There is, however, one straightforward passage that puts all of the preceding in perspective:
Mr. Nagin did not get everyone out, did not fire up the school buses for evacuees, did not have enough food or water for them in the Superdrome or the convention center, did not protect people adequately and let the looters loot so he could make rescues the priority.
What we have here, in short, is a repetition of the Michael Moore phenomenon: an irresponsible demagogue who achieves hero status despite his irresponsibility as liberals make excuses for him--in full awareness of that irresponsibility.

None of what I’ve said here should be construed as exoneration of the Bush Administration.
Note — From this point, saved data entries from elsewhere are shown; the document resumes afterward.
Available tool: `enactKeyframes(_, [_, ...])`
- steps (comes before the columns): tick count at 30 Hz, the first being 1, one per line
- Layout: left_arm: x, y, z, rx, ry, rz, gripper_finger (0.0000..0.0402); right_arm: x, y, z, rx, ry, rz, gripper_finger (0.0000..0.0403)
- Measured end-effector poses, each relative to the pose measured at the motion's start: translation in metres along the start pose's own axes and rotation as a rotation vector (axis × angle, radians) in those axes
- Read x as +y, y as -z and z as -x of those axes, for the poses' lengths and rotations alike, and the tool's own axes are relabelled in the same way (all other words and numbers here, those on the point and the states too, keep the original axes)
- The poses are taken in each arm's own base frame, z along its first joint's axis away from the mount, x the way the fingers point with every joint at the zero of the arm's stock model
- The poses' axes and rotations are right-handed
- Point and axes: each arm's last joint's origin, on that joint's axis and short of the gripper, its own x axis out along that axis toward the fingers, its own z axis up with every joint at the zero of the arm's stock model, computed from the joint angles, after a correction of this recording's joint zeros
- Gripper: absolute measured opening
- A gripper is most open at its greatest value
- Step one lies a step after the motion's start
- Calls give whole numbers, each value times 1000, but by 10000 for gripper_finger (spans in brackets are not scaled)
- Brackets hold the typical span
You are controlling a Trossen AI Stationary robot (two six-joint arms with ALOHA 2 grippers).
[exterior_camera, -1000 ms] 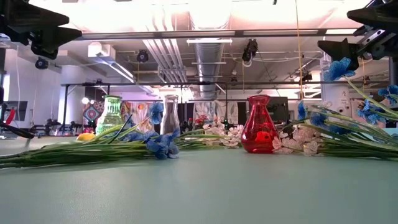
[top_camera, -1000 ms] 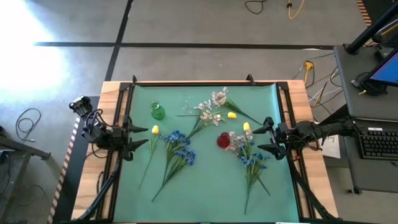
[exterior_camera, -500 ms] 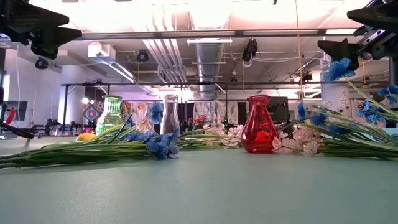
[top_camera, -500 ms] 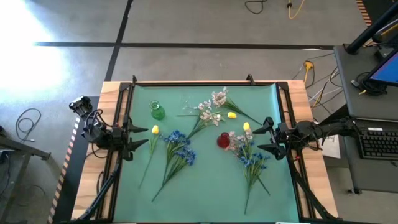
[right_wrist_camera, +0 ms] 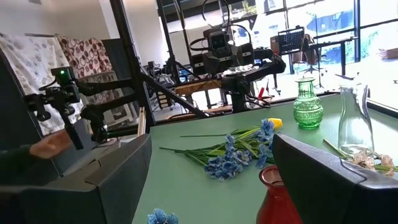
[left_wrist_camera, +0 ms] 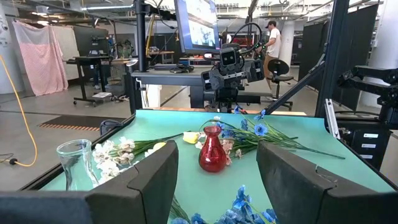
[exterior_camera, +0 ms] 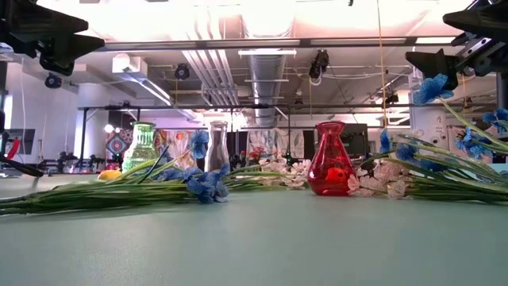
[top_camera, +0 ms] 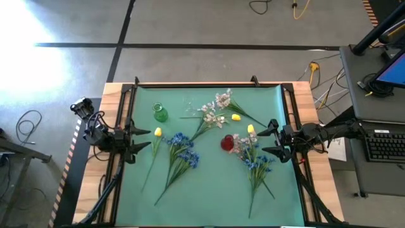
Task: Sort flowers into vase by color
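Flowers (top_camera: 180, 155) lie unsorted overhead; wrist views show left claw (left_wrist_camera: 217, 180) and right claw (right_wrist_camera: 211, 180) spread, empty.

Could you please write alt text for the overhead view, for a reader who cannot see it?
Blue, pink-white and yellow flowers lie scattered on a green mat among a green vase, a clear vase and a red vase. The left gripper and right gripper wait open at opposite edges.

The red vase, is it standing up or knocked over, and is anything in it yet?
Upright. The red vase stands on its base, neck up, in the low view. No stem shows in its mouth; flowers lie flat on the mat around it.
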Motion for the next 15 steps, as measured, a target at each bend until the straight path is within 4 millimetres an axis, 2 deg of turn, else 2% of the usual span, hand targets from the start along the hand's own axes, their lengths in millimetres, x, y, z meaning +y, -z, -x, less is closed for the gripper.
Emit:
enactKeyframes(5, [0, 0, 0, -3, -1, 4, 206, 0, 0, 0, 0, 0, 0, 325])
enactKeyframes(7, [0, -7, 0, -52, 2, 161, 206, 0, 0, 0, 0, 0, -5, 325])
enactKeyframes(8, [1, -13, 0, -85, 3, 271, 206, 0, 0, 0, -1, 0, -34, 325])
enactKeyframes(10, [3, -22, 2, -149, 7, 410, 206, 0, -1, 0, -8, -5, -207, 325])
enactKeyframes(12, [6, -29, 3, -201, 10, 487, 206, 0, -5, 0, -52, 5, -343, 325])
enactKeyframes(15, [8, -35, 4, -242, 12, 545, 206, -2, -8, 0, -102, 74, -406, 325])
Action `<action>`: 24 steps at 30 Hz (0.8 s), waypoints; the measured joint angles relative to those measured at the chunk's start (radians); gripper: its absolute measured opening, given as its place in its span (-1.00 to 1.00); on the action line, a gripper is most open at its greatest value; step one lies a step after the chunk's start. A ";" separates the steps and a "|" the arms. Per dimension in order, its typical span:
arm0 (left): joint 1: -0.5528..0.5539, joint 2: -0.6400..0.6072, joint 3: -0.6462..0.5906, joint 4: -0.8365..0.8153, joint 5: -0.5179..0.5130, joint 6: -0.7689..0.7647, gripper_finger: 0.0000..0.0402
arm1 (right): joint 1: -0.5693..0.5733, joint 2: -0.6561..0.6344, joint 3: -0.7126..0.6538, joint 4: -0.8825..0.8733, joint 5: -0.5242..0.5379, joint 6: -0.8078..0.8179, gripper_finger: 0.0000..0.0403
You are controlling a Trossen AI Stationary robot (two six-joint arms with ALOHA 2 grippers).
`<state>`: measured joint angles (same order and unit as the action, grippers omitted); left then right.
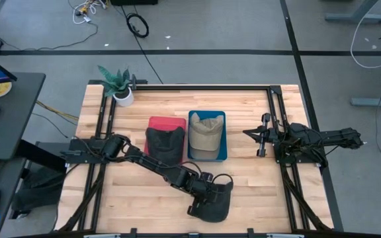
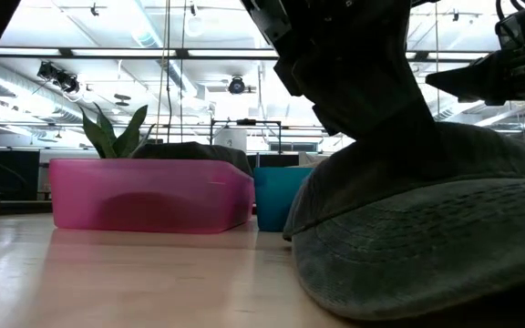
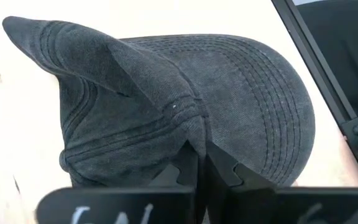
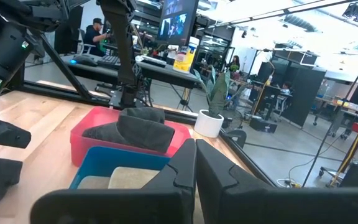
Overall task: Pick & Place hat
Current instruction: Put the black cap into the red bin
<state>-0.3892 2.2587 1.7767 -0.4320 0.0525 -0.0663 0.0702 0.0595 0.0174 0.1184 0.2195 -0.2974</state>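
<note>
Left gripper (image 1: 202, 193), lower centre of high view, is pinched tight on a fold of the dark grey cap (image 1: 214, 203), which sits on the wooden table (image 1: 256, 192) at bottom centre, brim toward the near edge. Wrist view: fingers (image 3: 188, 163) together w/ crown fabric bunched between them. Right gripper (image 1: 261, 134) waits at right-centre, fingers pressed together, nothing held. Mid-table: red bin (image 1: 155, 123) w/ a dark hat (image 1: 165, 142) in it, blue bin (image 1: 192, 118) beside it w/ a tan hat (image 1: 207, 133). Potted plant (image 1: 118, 84) upper left.
</note>
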 joint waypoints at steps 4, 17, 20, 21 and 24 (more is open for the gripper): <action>0.000 0.000 0.000 0.000 0.000 0.000 -0.97 | 0.000 0.000 0.000 0.000 0.000 0.000 -0.93; 0.000 -0.023 0.005 -0.079 0.027 0.003 -0.98 | 0.000 0.000 0.000 0.000 0.000 0.000 -0.93; -0.001 -0.030 0.023 -0.101 0.022 0.003 -0.98 | 0.000 0.000 0.000 0.000 0.000 0.000 -0.93; -0.002 -0.034 0.031 -0.124 0.022 0.003 -0.98 | 0.000 0.000 0.000 0.000 0.000 0.000 -0.93; -0.016 -0.036 0.065 -0.158 0.006 0.012 -0.98 | 0.000 0.000 0.000 0.000 0.000 0.000 -0.93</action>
<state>-0.4047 2.2230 1.8421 -0.5903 0.0584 -0.0539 0.0704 0.0597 0.0174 0.1181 0.2199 -0.2974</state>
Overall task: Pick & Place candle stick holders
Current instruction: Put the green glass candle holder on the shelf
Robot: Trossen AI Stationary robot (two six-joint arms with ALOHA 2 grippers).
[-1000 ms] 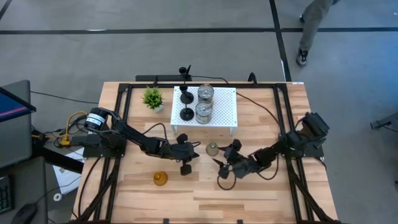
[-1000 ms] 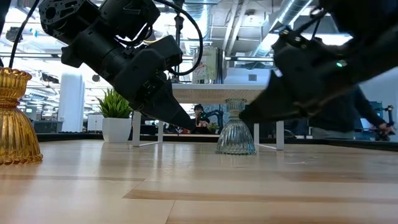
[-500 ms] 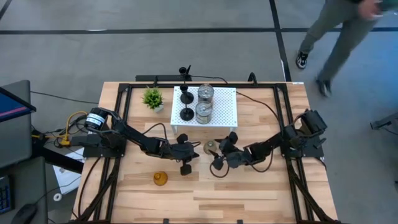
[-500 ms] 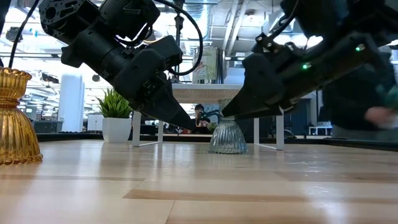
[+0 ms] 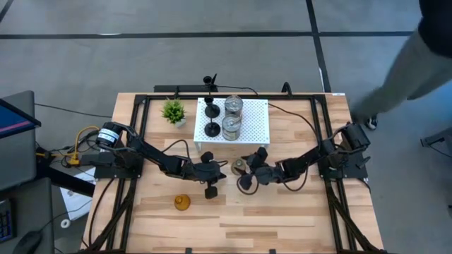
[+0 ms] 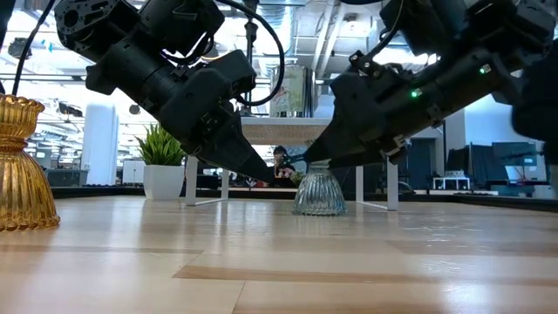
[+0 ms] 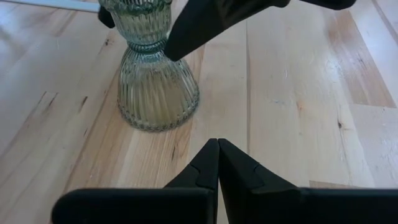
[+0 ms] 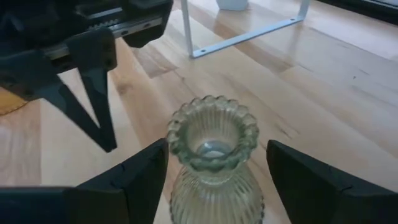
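Note:
The greyish-olive bell-shaped holder stands upright on its base on the wood table, in front of the white stand; it also shows in the low view. My right gripper is open, with one finger on each side of the holder's fluted top and a gap on both sides. My left gripper is shut and empty, its tip near the table just left of the holder. The amber holder stands near the front left.
The white perforated stand at the back carries two black sticks and two clear glass jars. A small green plant stands to its left. A person walks past beyond the table's far right corner.
My right gripper has gone toward the table's left, up to the bell-shaped holder, and its open fingers now stand on either side of the holder's top. The holder has slid a little toward the table's left. The person has walked on.

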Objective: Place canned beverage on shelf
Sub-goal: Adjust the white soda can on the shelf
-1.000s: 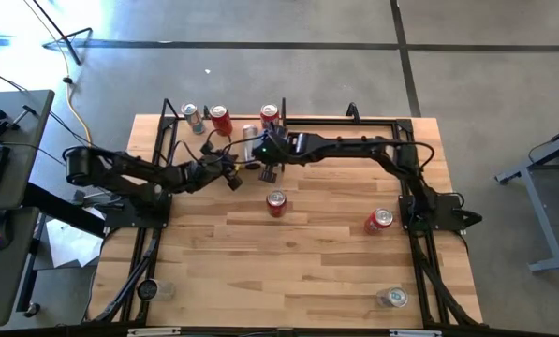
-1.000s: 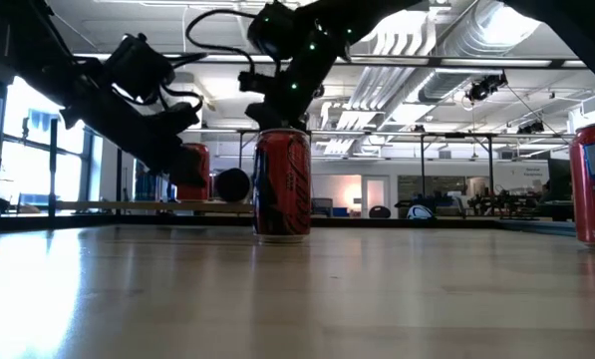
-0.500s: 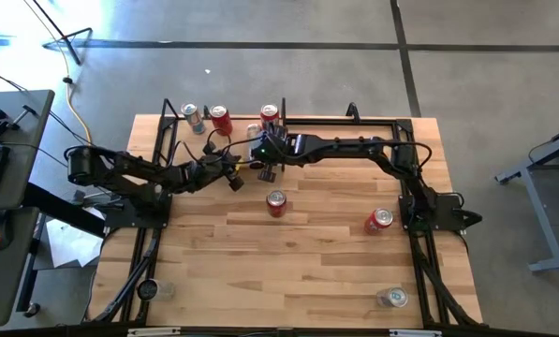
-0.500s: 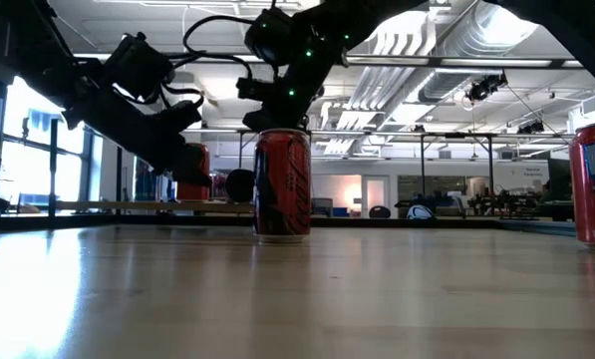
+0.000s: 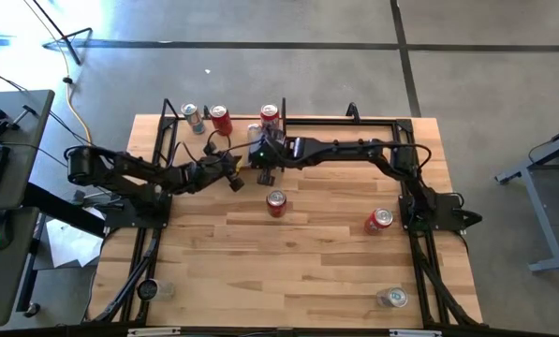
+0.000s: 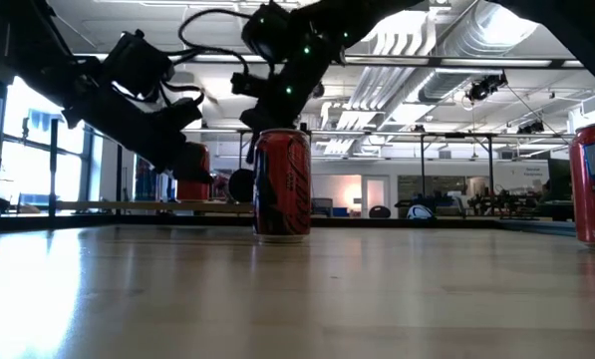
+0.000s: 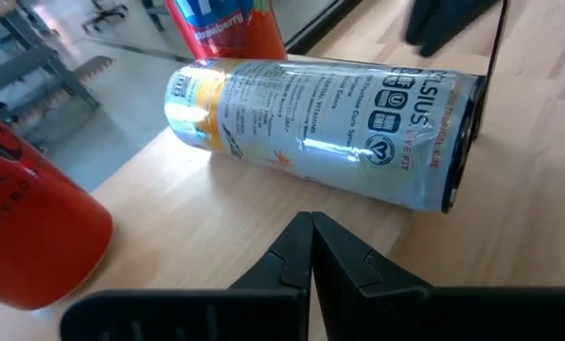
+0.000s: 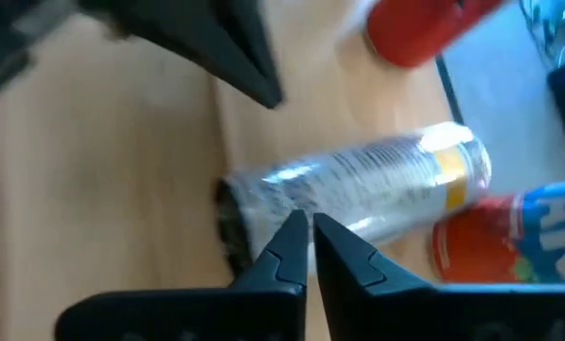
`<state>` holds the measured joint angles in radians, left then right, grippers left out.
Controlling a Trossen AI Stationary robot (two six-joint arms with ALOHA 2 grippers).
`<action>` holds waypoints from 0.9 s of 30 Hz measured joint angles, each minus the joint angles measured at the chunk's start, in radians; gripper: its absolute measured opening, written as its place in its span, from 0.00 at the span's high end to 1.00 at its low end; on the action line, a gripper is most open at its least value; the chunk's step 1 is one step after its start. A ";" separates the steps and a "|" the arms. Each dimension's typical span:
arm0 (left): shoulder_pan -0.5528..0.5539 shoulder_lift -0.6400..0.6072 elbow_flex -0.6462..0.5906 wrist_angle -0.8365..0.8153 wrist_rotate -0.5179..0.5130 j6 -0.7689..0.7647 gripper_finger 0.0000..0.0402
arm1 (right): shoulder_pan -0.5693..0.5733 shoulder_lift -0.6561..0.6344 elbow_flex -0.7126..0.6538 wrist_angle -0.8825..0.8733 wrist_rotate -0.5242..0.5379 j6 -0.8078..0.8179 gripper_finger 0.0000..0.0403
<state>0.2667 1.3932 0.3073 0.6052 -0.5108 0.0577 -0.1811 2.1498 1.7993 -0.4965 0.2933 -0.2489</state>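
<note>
A silver canned beverage lies on its side on the tabletop near the far edge; it also shows in the right wrist view. My left gripper is shut, and its tips stop just short of the can's side. My right gripper is shut, and its tips are over the can near its dark bottom end. The shelf, at the far edge, holds a teal can and two red cans. My right gripper's shut fingertips show in front of the lying can's side, coming at it from the table's right. I cannot tell whether they touch it. The can lies flat on the tabletop.
A red can stands upright mid-table, large in the low view. Another red can stands to the right, and a silver can stands near the front right corner. Black frame rails run along the table's sides.
My right gripper has gone a little toward the table's left edge, over the lying can, staying shut.
</note>
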 joint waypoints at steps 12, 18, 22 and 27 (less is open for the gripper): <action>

An Administration that habitually confuses nepotism and merit deserves what this Administration is getting. But it would take coals to Newcastle at this point to join in that particular chorus of condemnation. Bush deserves criticism, but when it comes to that, cosi fan tutte: they all do it. Shouldn’t the standards of criticism that apply to Bush apply to Nagin? More modestly, wouldn’t it be nice to apply some standards rather than none?